I was attached to both parents like a lil monkey baby. probably a lil bit more my dad because he was enfp too and naturally more affectionate than my infp mom. i'm sx.


----------



## lilacleia16 (12 mo ago)

thisisme said:


> I was attached to both parents like a lil monkey baby. probably a lil bit more my dad because he was enfp too and naturally more affectionate than my infp mom. i'm sx.


Yeah i was also attached even more to my Daddy. He said the sweetest things about me like that when i was born a light shone from me that lit up the whole room and that sunshine was even attracted to my smile. He thought i was special sent from God and he was always carrying me on piggyback or kissing my forehead. I miss him so much and he passed away. When he died I felt like the last person to see me as having so much worth died. i wonder if I will ever be loved like that by a spouse one day. I haven't smiled this big since before he died so this is me then.


----------



## thisisme (Apr 11, 2010)

lilacleia16 said:


> Yeah i was also attached even more to my Daddy. He said the sweetest things about me like that when i was born a light shone from me that lit up the whole room and that sunshine was even attracted to my smile. He thought i was special sent from God and he was always carrying me on piggyback or kissing my forehead. I miss him so much and he passed away. When he died I felt like the last person to see me as having so much worth died. i wonder if I will ever be loved like that by a spouse one day.


Same...totally. 😭


----------



## SilentScream (Mar 31, 2011)

Relateable. My mom's an Sx 4 and we have a unique/special bond that I don't share with anyone else - nor do I want to. The world has always seemed liveable only because she's in it. During my teens and early 20s, I was bitter, suicidal and she was the only person in addition to my interest in music that got me through it. She was always there.

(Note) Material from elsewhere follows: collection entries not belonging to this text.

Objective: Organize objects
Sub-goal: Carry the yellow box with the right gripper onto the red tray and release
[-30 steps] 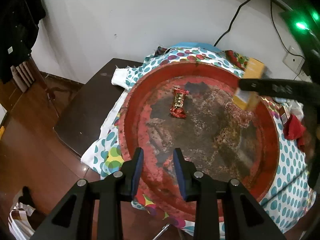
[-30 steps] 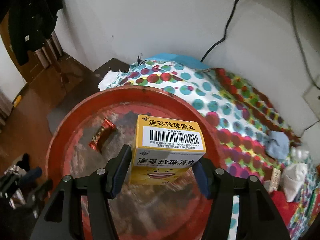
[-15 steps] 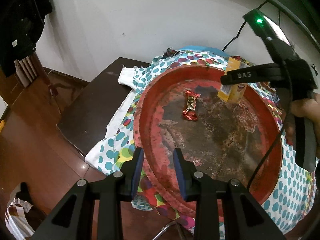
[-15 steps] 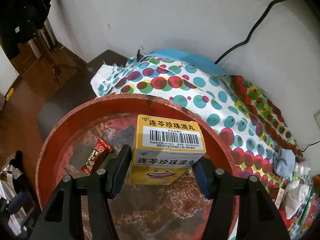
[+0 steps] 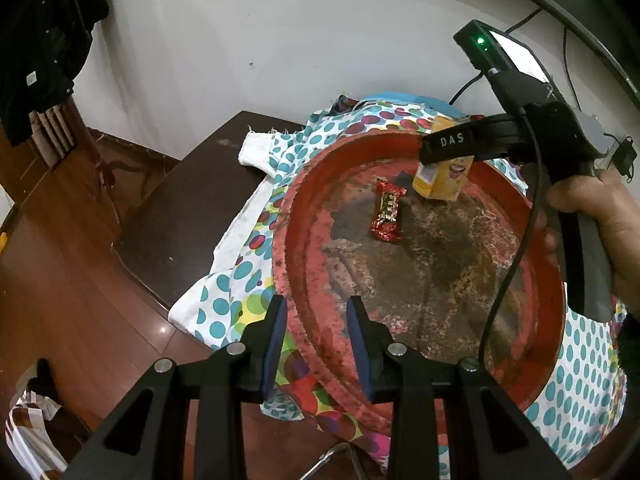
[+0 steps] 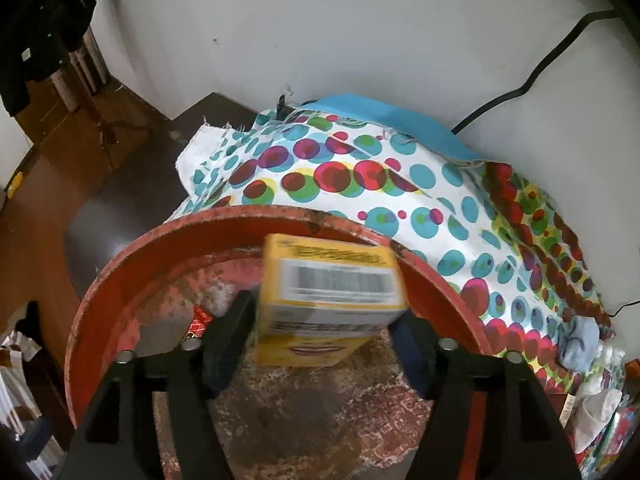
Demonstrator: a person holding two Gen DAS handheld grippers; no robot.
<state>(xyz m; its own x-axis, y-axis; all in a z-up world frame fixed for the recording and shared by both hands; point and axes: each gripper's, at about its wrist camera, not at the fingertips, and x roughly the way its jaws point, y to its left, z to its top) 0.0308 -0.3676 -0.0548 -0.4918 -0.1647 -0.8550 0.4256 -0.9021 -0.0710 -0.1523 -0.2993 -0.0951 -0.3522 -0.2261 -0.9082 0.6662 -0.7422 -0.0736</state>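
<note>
**Yellow box let go in the red tray**

At the near left edge of the tray, the left tongs (image 5: pixel 316 344) are kept narrow, and nothing is held between them. They are hung just above the rim of the big red tray (image 5: pixel 288 216), which is set on a spotted cloth (image 5: pixel 224 300) over a dark table (image 5: pixel 180 216).

A little past the middle of the tray, toward its far edge, a red candy (image 5: pixel 387 212) is laid flat. Just to its right, by the far rim, the yellow box (image 6: pixel 328 300) is found. It was gripped tight a moment ago and carried over the tray. Now the right tongs (image 6: pixel 324 340) have just been opened wide. The box is still between the pads, but it looks blurred and tipped, so it seems to be dropped free. Whether the left pad is still touched cannot be told.

So the box is judged to be put away in the tray beside the candy. Other small things are seen on the cloth at the far right edge, and these may be picked next.
</note>
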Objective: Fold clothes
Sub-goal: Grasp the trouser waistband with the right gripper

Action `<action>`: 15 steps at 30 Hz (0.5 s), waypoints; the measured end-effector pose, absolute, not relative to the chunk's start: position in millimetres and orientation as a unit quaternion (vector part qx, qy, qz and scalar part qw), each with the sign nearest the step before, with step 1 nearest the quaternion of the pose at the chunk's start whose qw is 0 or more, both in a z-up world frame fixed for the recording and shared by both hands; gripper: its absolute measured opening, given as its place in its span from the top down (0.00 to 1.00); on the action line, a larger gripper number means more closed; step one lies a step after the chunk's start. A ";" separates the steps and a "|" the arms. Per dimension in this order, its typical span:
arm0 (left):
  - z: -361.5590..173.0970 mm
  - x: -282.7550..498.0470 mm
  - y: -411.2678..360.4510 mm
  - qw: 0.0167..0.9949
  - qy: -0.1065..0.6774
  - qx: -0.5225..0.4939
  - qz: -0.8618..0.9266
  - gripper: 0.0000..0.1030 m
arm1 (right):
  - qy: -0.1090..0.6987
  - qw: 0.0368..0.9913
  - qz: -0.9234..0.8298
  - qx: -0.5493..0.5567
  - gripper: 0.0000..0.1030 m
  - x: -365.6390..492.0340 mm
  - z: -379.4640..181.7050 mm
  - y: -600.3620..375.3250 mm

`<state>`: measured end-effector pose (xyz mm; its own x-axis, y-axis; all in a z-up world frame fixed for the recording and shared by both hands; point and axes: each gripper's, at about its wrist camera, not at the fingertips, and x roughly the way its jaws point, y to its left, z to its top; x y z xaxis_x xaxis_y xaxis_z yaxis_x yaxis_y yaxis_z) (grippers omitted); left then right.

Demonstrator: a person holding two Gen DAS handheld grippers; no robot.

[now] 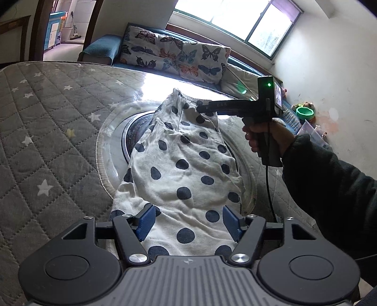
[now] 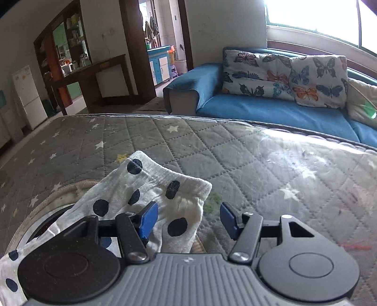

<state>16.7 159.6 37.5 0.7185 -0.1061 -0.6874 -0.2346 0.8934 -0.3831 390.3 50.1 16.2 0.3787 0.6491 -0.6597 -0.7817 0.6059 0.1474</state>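
Garment (image 1: 188,169), white with dark blue dots, lies crumpled and lengthwise over a round, shallow tray (image 1: 106,150) with a pale rim and a dark centre, which rests on the grey quilted mattress (image 1: 47,113) printed with stars; the cloth covers most of the tray's middle and spills over its near rim toward the mattress's near edge; what else the tray holds cannot be told; the left gripper (image 1: 189,223) hovers at the garment's near end, its blue pads wide apart with the dotted cloth lying between and below them, not pinched; the right gripper (image 2: 188,220) sits at the garment's far, ribbed end, jaws likewise spread, with its left pad over the cloth's corner and its right pad over bare mattress; in the left wrist view the right gripper's tip touches or overlaps that far hem; beyond the mattress's far edge stands a blue sofa (image 2: 271,110) carrying butterfly-print cushions (image 2: 282,75) under a bright window (image 1: 247,18).
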 end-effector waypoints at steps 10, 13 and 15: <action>33.1 21.6 155.0 0.894 0.384 -0.229 0.028 0.35 | 0.352 0.823 0.439 -0.080 0.73 396.7 10.3 53.0; 32.5 21.5 152.7 0.894 0.384 -0.227 0.026 0.35 | 0.354 0.822 0.439 -0.076 0.85 398.0 10.0 52.6; 32.8 20.9 152.2 0.895 0.384 -0.227 0.025 0.34 | 0.356 0.821 0.440 -0.073 0.87 398.8 9.7 52.4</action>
<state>20.9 152.2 32.8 0.7043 -0.1293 -0.6980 -0.2196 0.8953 -0.3875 398.8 52.4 9.7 0.3602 0.6706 -0.6485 -0.7746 0.6024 0.1927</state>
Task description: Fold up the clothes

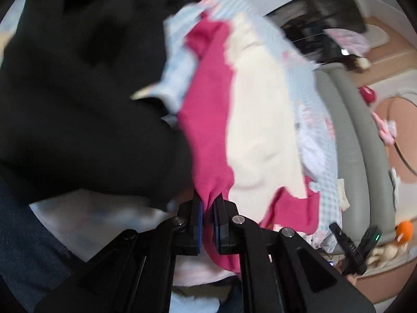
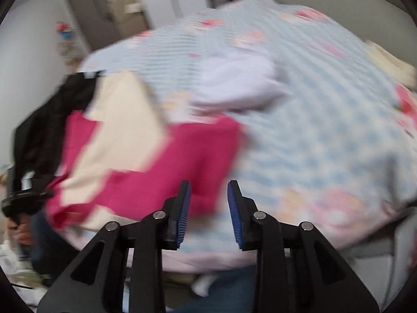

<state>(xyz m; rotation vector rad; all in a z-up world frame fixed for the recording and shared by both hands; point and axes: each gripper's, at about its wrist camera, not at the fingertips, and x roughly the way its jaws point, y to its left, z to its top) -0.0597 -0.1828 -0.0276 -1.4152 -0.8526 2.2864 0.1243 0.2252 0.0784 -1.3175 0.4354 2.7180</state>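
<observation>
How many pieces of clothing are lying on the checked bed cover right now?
4, though more may be hidden. A black garment at the left, a pink garment pinched in the left gripper, a cream garment overlapping it, and a white garment further up the checked bed cover.

We see the right gripper (image 2: pixel 208 195) with jaws apart and nothing between the blue pads (image 2: pixel 235 216). Beyond it, motion-blurred, a pink garment (image 2: pixel 166 177) lies on a blue checked bedspread (image 2: pixel 312 135) with floral prints. A cream cloth (image 2: pixel 125 127) overlaps the pink garment's left part. A black garment (image 2: pixel 49 127) sits further left. A pale lilac cloth (image 2: pixel 239 83) lies on the bedspread behind the pink garment. At the far left edge, a hand (image 2: pixel 19 228) holds a black device.
</observation>
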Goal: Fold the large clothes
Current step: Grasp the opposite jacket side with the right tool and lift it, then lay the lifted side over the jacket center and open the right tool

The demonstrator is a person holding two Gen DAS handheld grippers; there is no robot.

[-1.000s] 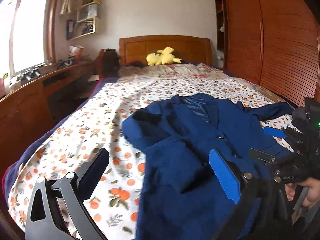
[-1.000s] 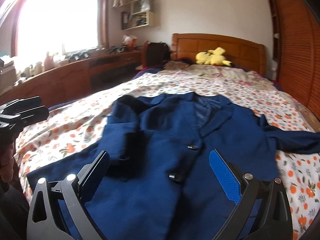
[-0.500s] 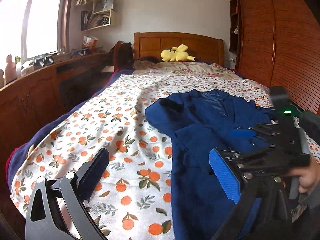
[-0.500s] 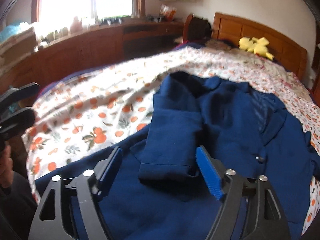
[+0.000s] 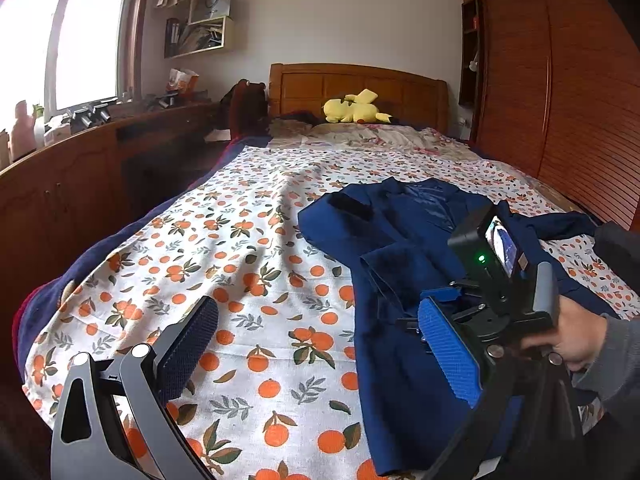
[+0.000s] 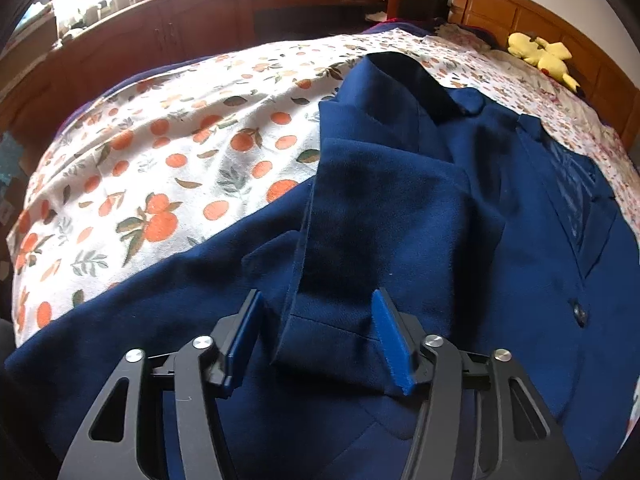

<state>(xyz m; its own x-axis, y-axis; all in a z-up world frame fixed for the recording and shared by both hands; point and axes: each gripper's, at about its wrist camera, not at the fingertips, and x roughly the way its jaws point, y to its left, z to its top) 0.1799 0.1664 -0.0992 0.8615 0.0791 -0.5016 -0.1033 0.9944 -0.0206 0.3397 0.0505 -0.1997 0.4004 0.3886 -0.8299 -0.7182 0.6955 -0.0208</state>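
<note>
Right tool [image 6: 316, 336] now sits low over the jacket [image 6: 460, 208], jaws narrowed from wide to a half-closed gap and straddling the cuff [image 6: 332, 340] of the folded-in sleeve [image 6: 384, 216]. A second ago it hung higher, facing the whole garment. Pads [image 6: 386, 328] are just beside the cuff edges; not clenched yet, nothing gripped.

Left tool [image 5: 316, 344] released, jaws wide, empty. It has swung toward 9 o'clock, off the jacket and over bare bedsheet [image 5: 224, 264]. In its view the right tool and hand [image 5: 576, 340] show at 3 o'clock, down on the cloth.

Jacket lies flat on the bed, collar toward the headboard at 12 o'clock, one sleeve already laid across the chest, the other sleeve [image 5: 560, 226] trailing out at 2 o'clock.

Judgement: right side is committing to a cuff pinch, probably to reposition or straighten that sleeve. Fold is at an early stage; far sleeve and body fold not yet done.

Risk: pads could catch the layer under the cuff.
</note>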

I have no clue how I'd react if/when she passes away. It'll be like losing one of my strongest IRL connections and I fear it might break me way more than losing my father ever did. My father was ... eh. I dunno. He tried to be a good father, but he was the typical boomer workoholic male with narcissistic tendencies. I miss him a lot, but I wasn't attached to him at all.


----------



## MsMojiMoe (Apr 7, 2021)

Hmm… 40% sp 40%sx. 20%so

my parents were teens parents…my mom 17 and dad 18 my dad was already into the military and they married. My mom was very loving and my dad….my dad was gone a bit my first 2 years , military life…ship duty,..etc…but We lived on base with others military families. my sis was born a year and a half after me.
At 2 1/2 they got divorced, my mom already had a boyfriend (who is still my stepdad today), they took us to live in a commune (age 2 and half) which turn out to be a cult, I don’t remember anything bad, but there was…anyway, at age 5 bc of this place (the FBI got involved) I and my sis was taken from my mom and I was given to my dad, but it turn out my sis wasn’t my dad’s child…so she went to live with my mom’s parents….Me and my dad was always moving and I was never, even when I was born, never around any family…except when my mom had me in the summer months, she and my stepdad lived with Gypsies and we travel all summer in our car with my sister, we went mining for opals, sapphires etc and they sold drugs, most of this was from Arizona to Washington over to Montana, up and down the west coast…we would visit all my family for a couple of days, both set of grandparents, my cousins etc….until I graduated.
rest got way worse with step mom (6-12 my age) after that I pretty much raised myself, dad worked 2 jobs Including military.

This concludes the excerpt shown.